At the same time, combing your cat’s fur after removing all the mats will also get rid of any hairs that may have shed during the process. More important, combing or brushing your cat’s fur will help keep it healthy and even help minimize shedding.
Step 6: Give your cat a treat
Removing mats can be a somewhat stressful experience for your cat, especially if your cat's got a lot of them. Although the relief from the itch and irritation is almost immediate, it's still a great idea to give your cat a treat after this for being so well-behaved.
If you have some witch hazel essential oil, this is also the best time to apply it on the skin of your cat. Witch hazel essential oil helps relieve itching and irritation on your cat’s skin, and helps heal any redness.

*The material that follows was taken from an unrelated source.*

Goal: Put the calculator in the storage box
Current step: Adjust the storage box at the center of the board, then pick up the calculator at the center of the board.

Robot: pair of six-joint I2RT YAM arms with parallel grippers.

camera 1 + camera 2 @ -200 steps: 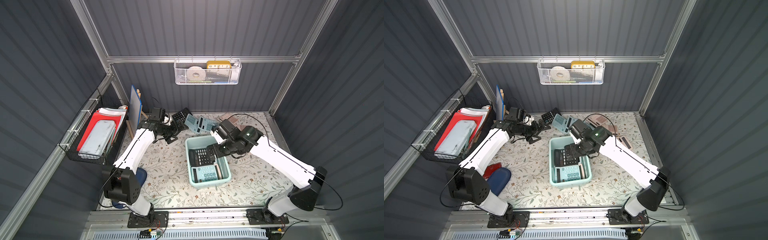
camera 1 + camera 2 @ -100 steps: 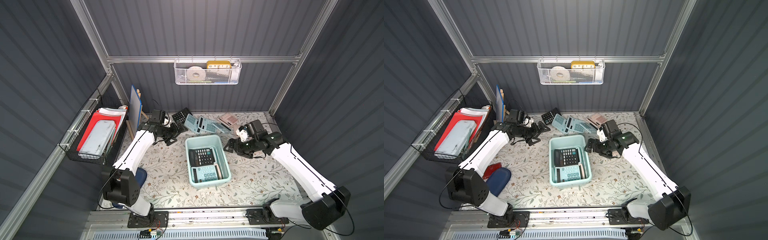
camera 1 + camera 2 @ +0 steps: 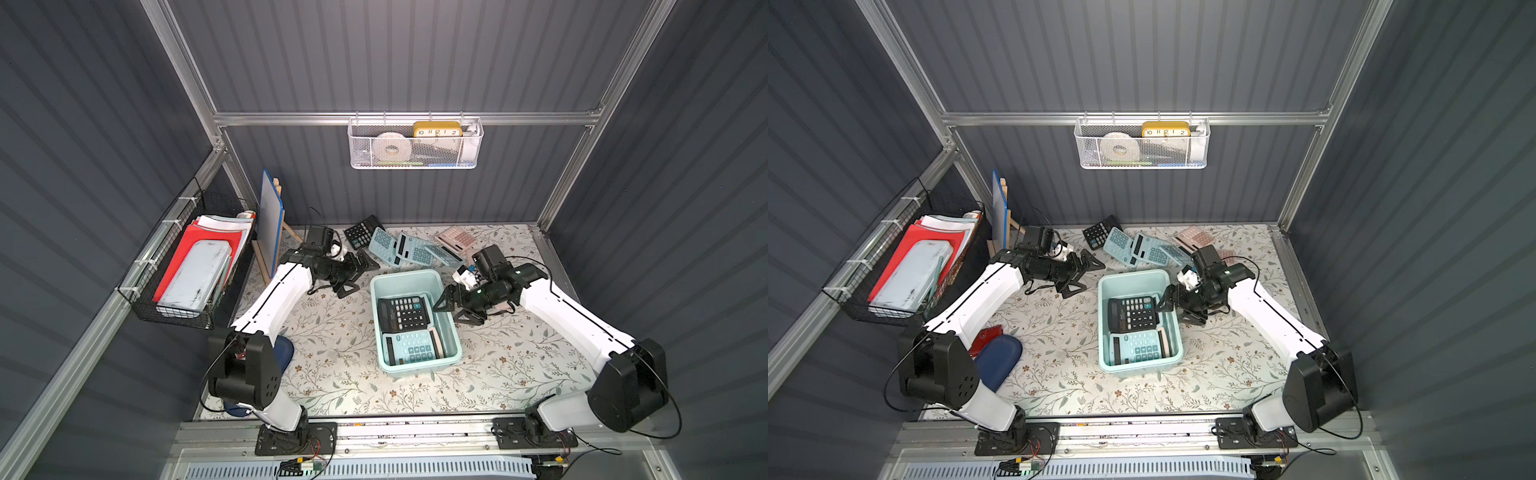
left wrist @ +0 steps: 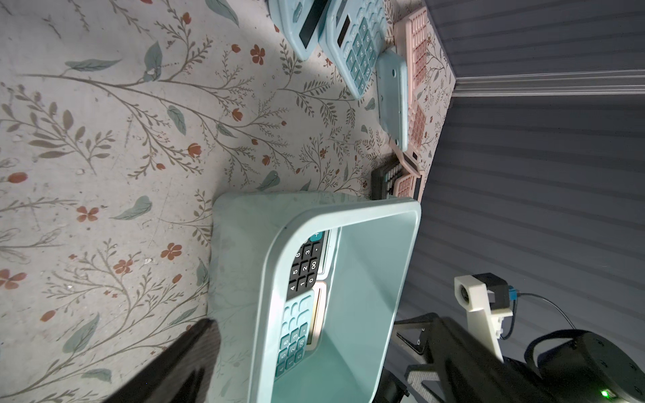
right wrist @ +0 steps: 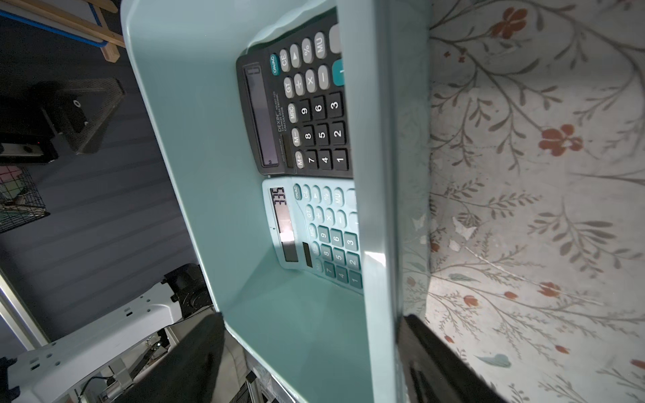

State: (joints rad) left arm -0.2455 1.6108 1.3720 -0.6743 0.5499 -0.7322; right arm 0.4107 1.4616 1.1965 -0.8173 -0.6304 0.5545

Also, take a few moments to play and cuddle your cat. That way, your cat won't feel traumatized by the discomfort when you remove your mats.
Now, you’re finished!
As you can see, you don’t need to immediately reach for the razor to get mats out of your cat’s fur.
Of course, there are some cases when the mats are so big that they look like large balls of your cat’s fur all over your cat’s body. If this the case with your cat, there's no other option left but to shave the mats and your cat’s fur.

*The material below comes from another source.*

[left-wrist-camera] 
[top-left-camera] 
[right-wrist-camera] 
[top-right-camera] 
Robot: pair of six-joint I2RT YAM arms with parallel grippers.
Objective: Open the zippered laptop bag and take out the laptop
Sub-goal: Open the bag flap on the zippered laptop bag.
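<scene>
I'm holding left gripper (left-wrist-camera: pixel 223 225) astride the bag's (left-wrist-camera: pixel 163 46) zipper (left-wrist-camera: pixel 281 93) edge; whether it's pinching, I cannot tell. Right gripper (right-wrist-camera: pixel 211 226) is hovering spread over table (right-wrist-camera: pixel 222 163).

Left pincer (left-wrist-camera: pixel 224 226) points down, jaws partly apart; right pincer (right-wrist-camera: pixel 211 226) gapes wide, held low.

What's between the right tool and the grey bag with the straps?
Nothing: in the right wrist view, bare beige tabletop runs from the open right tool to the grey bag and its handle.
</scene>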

If shaving your cat’s fur is the only option you have, I'd recommend taking your cat to the vet or a professional groomer for this.
Severe matting means that your cat’s skin is more sensitive now because of the irritation. Your vet or a professional groomer will not only have the right tools but also know the proper technique to do this without hurting your cat.
Also, make it a point to make grooming your cat a daily habit. Taking a few minutes to comb your cat’s fur, especially in those hard-to-reach areas can help you get rid of loose hairs, and prevent matting from happening in the future.